Al igual que el origen del flamenco plantea varias teorías, etimológicamente la palabra “flamenco» también. Existen pues varias hipótesis. La más difundida es la que defendió Blas Infante –padre de la Autonomía andaluza-, en su obra “Orígenes de lo flamenco”. Según él, el flamenco, derivaría de dos términos árabes, que son “Felah-Mengus”: “campesino errante”.

Otra teoría, curiosa y que ha tenido muchos adeptos, es la de que el flamenco denominaba a un cuchillo o navaja. Pero esta hipótesis no ha llegado a tener mucha trascendencia; al igual que la que decía que el nombre se le debía al ave llamado flamenco. Según Rodríguez Marín, esta idea del origen el ave, estaría justificada en que los cantaores vestían chaqueta corta. Eran altos y con la cintura quebrada; pareciendo así a este ave zancuda.

Tampoco se ha comprobado la teoría de Hipólito Rossy y Carlos Almendro, donde se afirmaba que el término «flamenco», se debe a la música polifónica de la España del siglo XVI, que se acrecentó con los Países Bajos (Flandes).
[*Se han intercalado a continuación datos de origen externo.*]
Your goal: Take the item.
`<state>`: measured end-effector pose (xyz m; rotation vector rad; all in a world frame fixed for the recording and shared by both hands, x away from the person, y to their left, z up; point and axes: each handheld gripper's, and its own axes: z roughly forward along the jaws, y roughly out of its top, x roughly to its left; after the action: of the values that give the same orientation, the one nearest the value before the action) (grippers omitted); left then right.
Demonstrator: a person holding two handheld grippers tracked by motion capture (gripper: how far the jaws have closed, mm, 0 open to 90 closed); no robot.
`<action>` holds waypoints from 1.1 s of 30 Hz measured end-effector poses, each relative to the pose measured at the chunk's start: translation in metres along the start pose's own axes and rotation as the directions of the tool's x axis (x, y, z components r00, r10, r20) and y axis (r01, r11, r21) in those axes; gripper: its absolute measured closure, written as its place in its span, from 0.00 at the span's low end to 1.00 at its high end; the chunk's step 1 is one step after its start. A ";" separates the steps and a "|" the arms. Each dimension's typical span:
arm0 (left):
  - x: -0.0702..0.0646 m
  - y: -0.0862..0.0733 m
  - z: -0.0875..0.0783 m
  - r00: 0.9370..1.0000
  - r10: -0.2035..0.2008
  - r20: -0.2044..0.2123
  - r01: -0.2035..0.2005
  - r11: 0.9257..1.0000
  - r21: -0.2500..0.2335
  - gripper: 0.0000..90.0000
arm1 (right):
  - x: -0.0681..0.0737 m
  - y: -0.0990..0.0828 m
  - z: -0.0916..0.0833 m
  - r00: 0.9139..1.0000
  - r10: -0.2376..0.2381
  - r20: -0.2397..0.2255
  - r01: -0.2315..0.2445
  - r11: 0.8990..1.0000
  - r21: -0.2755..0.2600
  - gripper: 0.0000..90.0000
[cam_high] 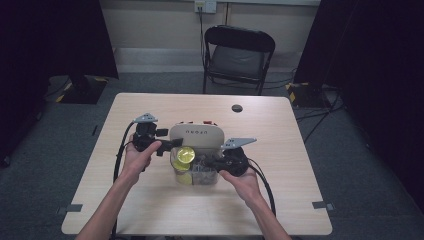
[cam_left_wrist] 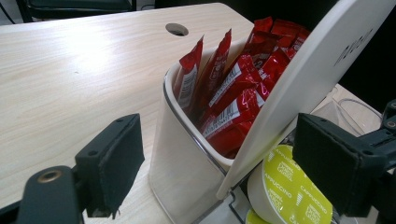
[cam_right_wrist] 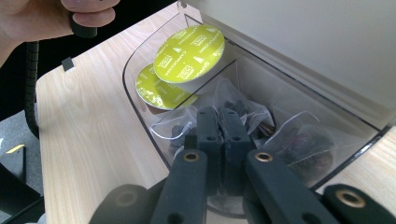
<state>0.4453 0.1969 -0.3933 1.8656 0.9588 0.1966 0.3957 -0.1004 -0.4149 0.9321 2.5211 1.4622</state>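
Room: dark curtains at both sides, grey floor, black folding chair [cam_high: 239, 54] beyond the far edge of the table.
Table: light wood table [cam_high: 150, 210] with a round cable hole [cam_high: 237, 108] near the far edge.
Left gripper: left gripper [cam_high: 172, 145] held in the person's left hand [cam_high: 137, 155], at the left end of the organiser; in the left gripper view its jaws stand wide apart with nothing between the pads, reaching toward the box's left corner and the raised capsule.
Organiser: white-lidded organiser box [cam_high: 196, 135] at the table centre, lid [cam_left_wrist: 299, 88] tilted up, clear front tray [cam_right_wrist: 140, 116] toward the person.
Rear compartment: red sachets [cam_left_wrist: 233, 88] standing upright and packed together in the white bin behind the lid.
Tray, left section: two yellow-green capsules marked CAPPUCCINO; one capsule [cam_right_wrist: 189, 53] tilted up against the divider, resting over the lower capsule [cam_right_wrist: 152, 91].
Tray, middle and right sections: clear plastic pouches [cam_right_wrist: 299, 140] with dark contents; contents too unclear to name.
Right gripper: right gripper [cam_right_wrist: 223, 123] held in the person's right hand [cam_high: 243, 182], tips down inside the middle section among the pouches; jaws pressed together; whether a pouch edge is pinched, cannot tell.
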 end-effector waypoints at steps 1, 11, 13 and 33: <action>0.000 0.000 0.000 1.000 0.003 -0.002 -0.003 1.000 0.003 0.18 | 0.000 0.000 0.000 1.000 0.000 0.001 0.000 1.000 -0.005 1.00; 0.000 0.000 0.001 1.000 -0.004 0.003 0.004 1.000 -0.002 0.18 | 0.000 0.002 -0.004 1.000 0.005 -0.004 -0.005 0.999 -0.031 1.00; 0.000 0.000 0.001 1.000 -0.004 0.003 0.004 1.000 -0.002 0.18 | 0.000 0.003 -0.004 1.000 0.005 -0.002 -0.005 0.999 -0.039 1.00; 0.000 -0.001 0.002 1.000 -0.003 0.005 0.003 1.000 0.007 0.18 | 0.000 0.010 -0.011 1.000 -0.001 -0.002 0.001 0.997 -0.083 1.00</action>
<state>0.4458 0.1962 -0.3948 1.8701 0.9602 0.1866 0.3959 -0.1053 -0.4006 0.9167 2.4408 1.5548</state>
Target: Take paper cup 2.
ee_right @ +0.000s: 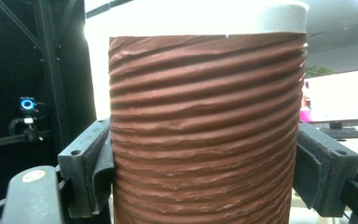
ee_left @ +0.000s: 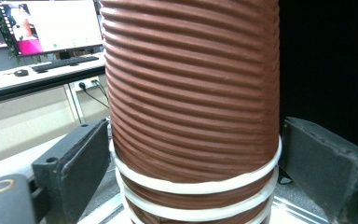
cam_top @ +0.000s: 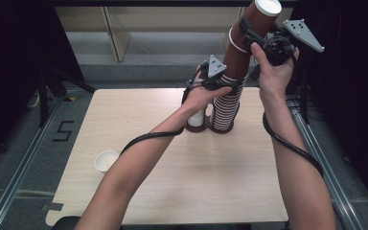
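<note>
The left gripper [cam_top: 219, 82] is clamped on the stack of ribbed brown cups [ee_left: 191, 93], both jaws touching its sides just above white rims. Higher up, the right gripper [cam_top: 251, 32] is clamped on the top cup [ee_right: 207, 140], pads pressed in. The stack's base stands near the table's far edge [cam_top: 139, 89]; bare tabletop lies toward the person. A "5" [cam_top: 63, 131] marks the floor.
</note>
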A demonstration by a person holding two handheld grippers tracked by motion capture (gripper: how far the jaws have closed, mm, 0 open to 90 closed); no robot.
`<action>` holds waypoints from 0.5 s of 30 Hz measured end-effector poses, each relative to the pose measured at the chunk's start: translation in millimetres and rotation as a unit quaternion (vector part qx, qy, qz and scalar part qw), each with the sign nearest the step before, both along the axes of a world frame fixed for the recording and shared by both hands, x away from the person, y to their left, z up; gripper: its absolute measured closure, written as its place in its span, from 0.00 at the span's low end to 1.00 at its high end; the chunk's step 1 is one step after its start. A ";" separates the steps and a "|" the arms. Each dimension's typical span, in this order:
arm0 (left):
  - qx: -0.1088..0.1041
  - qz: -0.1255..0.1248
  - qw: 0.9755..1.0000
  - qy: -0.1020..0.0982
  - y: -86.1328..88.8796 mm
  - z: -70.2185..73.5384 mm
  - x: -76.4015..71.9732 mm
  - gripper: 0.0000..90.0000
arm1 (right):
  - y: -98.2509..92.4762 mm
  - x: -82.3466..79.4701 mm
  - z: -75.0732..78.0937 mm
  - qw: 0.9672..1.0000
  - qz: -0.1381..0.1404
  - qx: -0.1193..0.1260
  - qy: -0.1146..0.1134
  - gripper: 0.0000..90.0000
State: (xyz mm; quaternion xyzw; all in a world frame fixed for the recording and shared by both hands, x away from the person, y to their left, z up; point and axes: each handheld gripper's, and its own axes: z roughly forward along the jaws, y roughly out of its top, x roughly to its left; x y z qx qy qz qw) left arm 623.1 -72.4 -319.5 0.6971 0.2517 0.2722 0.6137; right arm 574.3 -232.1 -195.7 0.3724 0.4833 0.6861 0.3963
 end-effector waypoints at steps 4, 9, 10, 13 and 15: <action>-0.001 0.003 1.000 -0.002 -0.4 0.1 0.0 0.10 | -0.9 -4.0 2.6 1.000 0.001 -0.001 -0.005 0.21; -0.003 0.002 1.000 -0.001 -0.9 0.1 0.0 0.09 | -2.9 -7.2 2.4 1.000 0.002 0.000 -0.004 0.21; -0.003 0.002 1.000 -0.001 -0.9 0.0 0.0 0.10 | -3.1 -7.5 2.0 1.000 0.004 0.003 -0.005 0.21; -0.002 0.003 1.000 -0.001 -1.0 -0.3 -0.2 0.10 | -5.3 -10.5 -0.4 1.000 0.004 0.005 -0.003 0.21; -0.003 0.004 1.000 -0.001 -1.1 -0.4 -0.6 0.09 | -6.8 -12.4 -1.4 1.000 0.005 0.003 -0.006 0.21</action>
Esta teoría ha tenido varios defensores; como el viajero romántico George Borrow o Hugo Schuchard, entre otros. Según estos últimos escritores, antiguamente se pensaba que los gitanos tenían procedencia germana, y por eso se les llamaba flamencos.

Pero aún hay otras dos hipótesis muy interesantes: Antonio Machado, decía que “los gitanos llaman gachós a los andaluces y estos a los gitanos los llaman flamencos”, sin que sepamos cual sea la causa de esta denominación. Manuel García Matos, afirmó que el flamenco procedía del argot, que finales del siglo XVIII e inicios el XIX, daba nombre a todo lo ostentoso, fanfarrón o pretencioso.